Canadian researchers first discovered in the 1980s that a small subpopulation of bone marrow cells is the actual culprits in leukemia patients, producing the masses of diseased white blood cells. They identified this subpopulation to be a type of stem cell and subsequently coined them cancer stem cells. However, this was regarded as an exception in cancers since leukemias are types of cancer without solid tumor formation. Only as recently as 2003 a group of researchers at the University of Michigan Medical School in Ann Arbor, MI, showed that a small subgroup of cells in human breast tumors possessed typical stem cell properties as well. One hundred of these cells sufficed to induce new tumor growth upon transplant into healthy murine tissue. At the same time tens of thousands of ‘normal’ tumor cells did not result in any tumor growth. Shortly afterwards two independent groups found evidence for cancer stem cells in tumors of the brain followed by proof in prostate cancer. Now teams of researchers are trying to identify these cells in tumors of the skin, the lung, the pancreas, the uterus and other tissues.

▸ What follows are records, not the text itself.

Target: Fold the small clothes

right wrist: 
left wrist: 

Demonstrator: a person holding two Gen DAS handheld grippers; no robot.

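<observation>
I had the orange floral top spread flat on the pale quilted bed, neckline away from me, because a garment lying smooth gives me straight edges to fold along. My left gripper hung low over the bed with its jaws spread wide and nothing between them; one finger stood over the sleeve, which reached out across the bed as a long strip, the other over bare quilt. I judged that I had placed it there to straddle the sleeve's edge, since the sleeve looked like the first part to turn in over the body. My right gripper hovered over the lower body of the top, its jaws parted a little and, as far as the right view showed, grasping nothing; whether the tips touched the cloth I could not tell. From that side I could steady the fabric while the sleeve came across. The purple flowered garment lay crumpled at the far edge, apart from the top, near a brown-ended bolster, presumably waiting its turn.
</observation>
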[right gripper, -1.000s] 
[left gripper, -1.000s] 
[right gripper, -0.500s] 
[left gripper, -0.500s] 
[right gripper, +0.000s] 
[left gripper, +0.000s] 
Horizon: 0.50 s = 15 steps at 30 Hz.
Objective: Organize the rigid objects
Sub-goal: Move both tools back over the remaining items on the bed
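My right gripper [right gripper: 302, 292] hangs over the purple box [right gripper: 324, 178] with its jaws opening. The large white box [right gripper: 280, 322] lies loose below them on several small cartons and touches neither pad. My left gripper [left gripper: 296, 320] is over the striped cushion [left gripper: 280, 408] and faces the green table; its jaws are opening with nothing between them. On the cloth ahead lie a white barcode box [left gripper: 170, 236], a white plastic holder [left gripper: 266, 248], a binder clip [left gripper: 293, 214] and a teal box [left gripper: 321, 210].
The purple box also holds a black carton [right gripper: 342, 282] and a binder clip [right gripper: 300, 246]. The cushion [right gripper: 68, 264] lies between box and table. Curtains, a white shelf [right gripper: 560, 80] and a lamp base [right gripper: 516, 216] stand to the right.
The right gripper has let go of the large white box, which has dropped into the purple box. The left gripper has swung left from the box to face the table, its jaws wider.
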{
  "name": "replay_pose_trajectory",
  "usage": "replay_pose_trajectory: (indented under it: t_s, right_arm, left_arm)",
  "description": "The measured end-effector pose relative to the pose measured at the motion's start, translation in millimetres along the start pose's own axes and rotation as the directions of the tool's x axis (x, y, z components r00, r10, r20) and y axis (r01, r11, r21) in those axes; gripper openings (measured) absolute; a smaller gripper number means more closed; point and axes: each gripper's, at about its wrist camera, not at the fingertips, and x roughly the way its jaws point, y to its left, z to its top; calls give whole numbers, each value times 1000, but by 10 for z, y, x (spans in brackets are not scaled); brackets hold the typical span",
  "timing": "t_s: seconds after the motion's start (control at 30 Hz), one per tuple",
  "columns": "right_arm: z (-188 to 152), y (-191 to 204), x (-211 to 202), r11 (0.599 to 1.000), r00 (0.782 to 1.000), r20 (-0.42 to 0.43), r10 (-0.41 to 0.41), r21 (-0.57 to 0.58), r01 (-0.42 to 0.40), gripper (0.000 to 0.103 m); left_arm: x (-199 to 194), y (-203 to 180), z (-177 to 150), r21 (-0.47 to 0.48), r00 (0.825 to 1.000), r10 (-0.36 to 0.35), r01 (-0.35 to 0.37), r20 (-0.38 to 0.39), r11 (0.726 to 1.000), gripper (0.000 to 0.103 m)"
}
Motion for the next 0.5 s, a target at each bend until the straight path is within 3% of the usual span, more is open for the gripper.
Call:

But what exactly are cancer stem cells? What are the differences between them and normal adult stem cells? The latter are undifferentiated cells that replenish dead and injured cells in otherwise differentiated organs and tissues. They do this by dividing asymmetrically. One of the daughter cells remains a stem cell while the other starts to differentiate and proliferate thus replacing the tissue cells. These differentiated subgroups of cells only divide a limited amount of times before they undergo programmed cell death, a process called apoptosis. However, stem cells do not die and can divide throughout a person’s lifetime.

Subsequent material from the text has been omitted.